Images are not wanted; transcribe the rest of the listing exactly.

───── COLLECTED DATA ─────

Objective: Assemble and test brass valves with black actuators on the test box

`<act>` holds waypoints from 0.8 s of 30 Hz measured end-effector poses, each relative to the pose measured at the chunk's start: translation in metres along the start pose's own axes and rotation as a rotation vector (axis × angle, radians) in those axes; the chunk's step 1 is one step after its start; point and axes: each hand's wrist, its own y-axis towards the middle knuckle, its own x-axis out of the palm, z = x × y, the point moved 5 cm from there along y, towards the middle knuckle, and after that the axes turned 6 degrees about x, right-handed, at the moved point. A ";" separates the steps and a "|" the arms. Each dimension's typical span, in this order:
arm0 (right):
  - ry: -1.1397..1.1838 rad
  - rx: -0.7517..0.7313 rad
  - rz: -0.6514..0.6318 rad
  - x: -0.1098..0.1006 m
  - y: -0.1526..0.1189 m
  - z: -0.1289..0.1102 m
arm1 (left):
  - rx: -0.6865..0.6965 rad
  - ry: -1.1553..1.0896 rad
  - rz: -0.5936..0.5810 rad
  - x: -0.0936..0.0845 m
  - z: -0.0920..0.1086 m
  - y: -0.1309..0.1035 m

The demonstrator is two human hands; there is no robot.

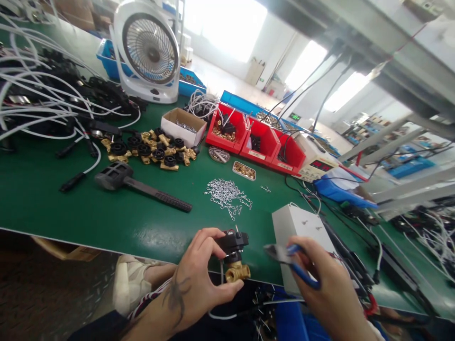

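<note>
Near the front edge of the green bench, my left hand (pixel 204 270) grips a brass valve (pixel 237 272) with a black actuator head (pixel 232 240) on top. A thin metal pin sticks up from that head, and a white cable hangs from the assembly. To the right, my right hand (pixel 322 274) is closed around blue-handled pliers (pixel 302 270), their jaws pointing left toward the valve but apart from it. Beyond my hands lies a heap of silver R-shaped clips (pixel 225 193), with a loose clip (pixel 265 189) off to its right.
A black mallet (pixel 142 185) lies left, before a pile of brass valve bodies (pixel 152 149). Red bins (pixel 258 142), a small tin (pixel 244 170) and a white fan (pixel 147 52) stand farther back. A grey box (pixel 284 237) sits beside my right hand; cables crowd both sides.
</note>
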 end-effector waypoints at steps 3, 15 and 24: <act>0.085 0.092 0.210 -0.012 -0.003 0.007 | 0.012 -0.005 0.017 0.001 0.000 0.000; 0.009 -0.015 0.099 -0.003 -0.001 -0.005 | 0.049 0.030 0.013 0.004 0.001 -0.003; 0.027 0.005 0.142 -0.009 -0.003 -0.001 | 0.057 0.051 0.011 0.002 0.006 0.001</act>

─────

■ **FINISHED TASK**:
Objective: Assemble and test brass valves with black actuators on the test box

`<act>` holds waypoints from 0.8 s of 30 Hz measured end-effector poses, each relative to the pose measured at the chunk's start: translation in metres along the start pose's own axes and rotation as a rotation vector (axis × angle, radians) in those axes; the chunk's step 1 is one step after its start; point and axes: each hand's wrist, its own y-axis towards the middle knuckle, its own x-axis out of the palm, z = x × y, the point moved 5 cm from there along y, towards the middle knuckle, and after that the axes turned 6 degrees about x, right-handed, at the moved point. A ";" separates the steps and a "|" the arms. Each dimension's typical span, in this order:
arm0 (right):
  - ry: -1.1397..1.1838 rad
  - rx: -0.7517..0.7313 rad
  - rz: -0.6514..0.6318 rad
  - x: -0.1098..0.1006 m
  - y: -0.1526..0.1189 m
  - z: -0.1289..0.1102 m
arm1 (left):
  - rx: -0.6865..0.6965 rad
  - ry: -1.1553..1.0896 rad
  - rz: -0.5936..0.5810 rad
  - x: -0.0936..0.0845 m
  - z: -0.0920..0.1086 m
  - y: -0.1309..0.1035 m

The demonstrator is two human hands; there is no robot.


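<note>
Near the front edge of the green bench, my left hand (pixel 204 270) grips a brass valve (pixel 237 272) with a black actuator head (pixel 232 240) on top. A thin metal pin sticks up from that head, and a white cable hangs from the assembly. To the right, my right hand (pixel 322 274) is closed around blue-handled pliers (pixel 302 270), their jaws pointing left toward the valve but apart from it. Beyond my hands lies a heap of silver R-shaped clips (pixel 225 193), with a loose clip (pixel 265 189) off to its right.
A black mallet (pixel 142 185) lies left, before a pile of brass valve bodies (pixel 152 149). Red bins (pixel 258 142), a small tin (pixel 244 170) and a white fan (pixel 147 52) stand farther back. A grey box (pixel 284 237) sits beside my right hand; cables crowd both sides.
</note>
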 end-effector waypoints at steps 3, 15 and 24: <act>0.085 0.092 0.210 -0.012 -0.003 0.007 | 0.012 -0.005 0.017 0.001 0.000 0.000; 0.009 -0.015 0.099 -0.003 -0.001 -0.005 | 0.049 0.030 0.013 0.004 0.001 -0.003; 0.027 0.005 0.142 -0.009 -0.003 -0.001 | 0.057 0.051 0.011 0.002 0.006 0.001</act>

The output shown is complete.